Und dann ist eine Befragung von 12 Personen nicht repräsentativ.
Warum gehen Männer zur Prostituierten? - Weil Männer die körperliche Nähe von Frauen so angenehm empfinden, dass sie bereit sind dafür zu bezahlen.
Wäre Männern die körperliche Nähe von Frauen nicht Geld wert, käme es niemals zur Ehe.
Für Frauen ist Sex immer ein Geschäft, d.h. Frauen sind nur zu Sex bereit, wenn sie sich dadurch einen Vorteil erhoffen, der nicht im Sex selber liegt. Das liegt in der nuttigen Natur der Frau, ihrer Parasitennatur, die ich schon in vielen Postings erläutert habe.
Warum trinken Männer Bier? - Na, weil es ihnen offensichtlich schmeckt! So einfach ist das. Und mit Sex ist es genau so.

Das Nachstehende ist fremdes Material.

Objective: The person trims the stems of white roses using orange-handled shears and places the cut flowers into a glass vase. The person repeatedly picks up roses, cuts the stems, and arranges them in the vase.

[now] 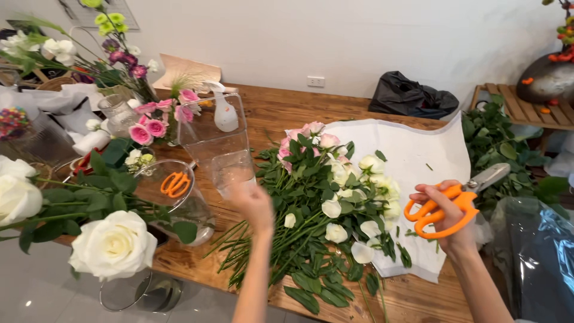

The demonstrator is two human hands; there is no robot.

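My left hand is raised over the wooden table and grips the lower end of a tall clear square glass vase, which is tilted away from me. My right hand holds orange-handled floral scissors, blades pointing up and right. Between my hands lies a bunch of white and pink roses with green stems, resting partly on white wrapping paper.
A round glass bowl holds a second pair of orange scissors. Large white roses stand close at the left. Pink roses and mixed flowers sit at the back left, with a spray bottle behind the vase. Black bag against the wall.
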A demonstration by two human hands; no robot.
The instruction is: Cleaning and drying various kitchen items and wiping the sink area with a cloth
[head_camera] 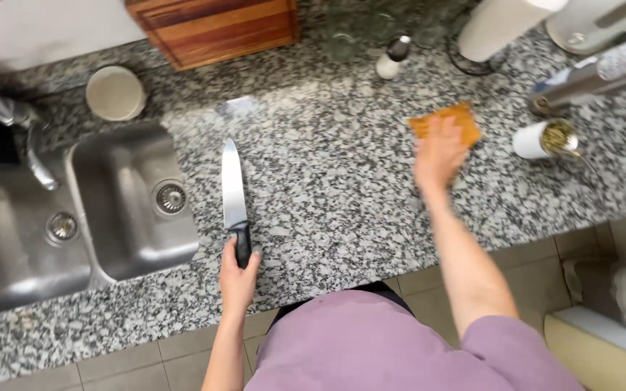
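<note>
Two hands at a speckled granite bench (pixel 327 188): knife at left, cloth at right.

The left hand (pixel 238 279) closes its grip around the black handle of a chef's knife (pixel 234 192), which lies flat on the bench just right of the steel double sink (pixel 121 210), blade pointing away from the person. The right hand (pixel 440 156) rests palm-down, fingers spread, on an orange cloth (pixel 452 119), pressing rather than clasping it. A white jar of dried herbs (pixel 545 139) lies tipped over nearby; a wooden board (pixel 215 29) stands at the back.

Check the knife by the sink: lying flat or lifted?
Lying flat: the knife rests on the countertop, left hand on its black handle.
</note>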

Frauen sind in ihrem steinzeitlichen Denken haften geblieben, das Sex immer das Risiko von Kindern in sich trägt. Ihre vorsintflutliche Körpermaschine hat das Vorhandensein von Verhütung noch nicht realisiert.
Und darum verkneifen sich Frauen ein Vergnügen, das so billig ist, so bio, so öko, so gesund, so anspruchslos, so einfach, so spaßig, dass man(n) sich nur wundert, wie frau so prüde sein kann.
Nur im Alter, wenn der Zug abgefahren und die Möse trocken und atrophisch ist, dann kommt das Gejammere.